PROBLEM REQUIREMENTS: Everything in the listing below needs to be retyped exactly.

** DATASET EXTRACT follows **

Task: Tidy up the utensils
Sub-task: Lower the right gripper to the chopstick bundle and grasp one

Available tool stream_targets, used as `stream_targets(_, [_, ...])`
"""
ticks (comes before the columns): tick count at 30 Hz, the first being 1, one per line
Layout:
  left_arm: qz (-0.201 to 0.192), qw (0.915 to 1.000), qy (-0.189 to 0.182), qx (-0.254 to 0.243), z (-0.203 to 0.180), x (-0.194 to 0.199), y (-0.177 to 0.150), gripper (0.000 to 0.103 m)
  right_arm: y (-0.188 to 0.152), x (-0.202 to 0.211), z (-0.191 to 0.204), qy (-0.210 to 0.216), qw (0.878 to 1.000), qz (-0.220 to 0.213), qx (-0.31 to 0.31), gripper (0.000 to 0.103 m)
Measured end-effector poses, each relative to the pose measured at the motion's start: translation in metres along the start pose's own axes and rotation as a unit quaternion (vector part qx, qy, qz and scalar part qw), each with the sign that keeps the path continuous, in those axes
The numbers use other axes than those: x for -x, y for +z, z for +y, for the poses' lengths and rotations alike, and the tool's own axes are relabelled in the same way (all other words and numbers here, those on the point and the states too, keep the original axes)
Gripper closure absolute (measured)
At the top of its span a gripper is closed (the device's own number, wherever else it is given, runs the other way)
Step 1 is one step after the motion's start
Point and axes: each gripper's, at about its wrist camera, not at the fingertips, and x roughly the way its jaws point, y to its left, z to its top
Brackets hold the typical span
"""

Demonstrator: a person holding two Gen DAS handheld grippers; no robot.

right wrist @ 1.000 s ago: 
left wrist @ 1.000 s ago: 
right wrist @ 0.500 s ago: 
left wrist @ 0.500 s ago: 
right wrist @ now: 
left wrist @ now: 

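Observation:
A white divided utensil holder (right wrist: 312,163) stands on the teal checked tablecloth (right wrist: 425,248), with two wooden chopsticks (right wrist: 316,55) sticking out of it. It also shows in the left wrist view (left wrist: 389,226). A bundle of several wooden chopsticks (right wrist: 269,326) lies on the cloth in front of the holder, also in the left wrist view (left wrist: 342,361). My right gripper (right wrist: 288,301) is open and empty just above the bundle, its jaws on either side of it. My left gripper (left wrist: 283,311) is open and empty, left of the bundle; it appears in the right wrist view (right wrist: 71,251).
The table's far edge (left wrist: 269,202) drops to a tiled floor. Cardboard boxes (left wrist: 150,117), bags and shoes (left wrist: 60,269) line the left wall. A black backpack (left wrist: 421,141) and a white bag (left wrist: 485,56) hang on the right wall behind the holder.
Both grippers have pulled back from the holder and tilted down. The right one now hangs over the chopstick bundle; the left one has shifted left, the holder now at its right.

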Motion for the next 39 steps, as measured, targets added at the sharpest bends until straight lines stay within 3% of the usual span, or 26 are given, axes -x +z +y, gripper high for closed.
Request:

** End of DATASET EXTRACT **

SOLVED PROBLEM:
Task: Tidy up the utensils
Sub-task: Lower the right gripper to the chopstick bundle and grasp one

Available tool stream_targets, used as `stream_targets(_, [_, ...])`
"""
ticks (comes before the columns): tick count at 30 Hz, the first being 1, one per line
Layout:
  left_arm: qz (-0.201 to 0.192), qw (0.915 to 1.000), qy (-0.189 to 0.182), qx (-0.254 to 0.243), z (-0.203 to 0.180), x (-0.194 to 0.199), y (-0.177 to 0.150), gripper (0.000 to 0.103 m)
  right_arm: y (-0.188 to 0.152), x (-0.202 to 0.211), z (-0.191 to 0.204), qy (-0.210 to 0.216), qw (0.878 to 1.000), qz (-0.220 to 0.213), qx (-0.31 to 0.31), gripper (0.000 to 0.103 m)
Measured end-effector poses, each relative to the pose measured at the motion's start: translation in metres along the start pose's own axes and rotation as a unit quaternion (vector part qx, qy, qz and scalar part qw), each with the sign that keeps the path continuous, in those axes
The numbers use other axes than those: x for -x, y for +z, z for +y, for the poses' lengths and rotations alike, and the tool's own axes are relabelled in the same way (all other words and numbers here, those on the point and the states too, keep the original axes)
Gripper closure absolute (measured)
At the top of its span a gripper is closed (the device's own number, wherever else it is given, runs the other way)
Step 1 is one step after the motion's start
Point and axes: each gripper's, at about its wrist camera, not at the fingertips, and x roughly the way its jaws point, y to its left, z to its top
Brackets hold the typical span
"""

Demonstrator: a person holding two Gen DAS handheld grippers; no robot.

right wrist @ 1.000 s ago: 
left wrist @ 1.000 s ago: 
right wrist @ 0.500 s ago: 
left wrist @ 0.500 s ago: 
right wrist @ now: 
left wrist @ now: 

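Observation:
A white divided utensil holder (right wrist: 312,163) stands on the teal checked tablecloth (right wrist: 425,248), with two wooden chopsticks (right wrist: 316,55) sticking out of it. It also shows in the left wrist view (left wrist: 389,226). A bundle of several wooden chopsticks (right wrist: 269,326) lies on the cloth in front of the holder, also in the left wrist view (left wrist: 342,361). My right gripper (right wrist: 288,301) is open and empty just above the bundle, its jaws on either side of it. My left gripper (left wrist: 283,311) is open and empty, left of the bundle; it appears in the right wrist view (right wrist: 71,251).
The table's far edge (left wrist: 269,202) drops to a tiled floor. Cardboard boxes (left wrist: 150,117), bags and shoes (left wrist: 60,269) line the left wall. A black backpack (left wrist: 421,141) and a white bag (left wrist: 485,56) hang on the right wall behind the holder.
Both grippers have pulled back from the holder and tilted down. The right one now hangs over the chopstick bundle; the left one has shifted left, the holder now at its right.
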
Motion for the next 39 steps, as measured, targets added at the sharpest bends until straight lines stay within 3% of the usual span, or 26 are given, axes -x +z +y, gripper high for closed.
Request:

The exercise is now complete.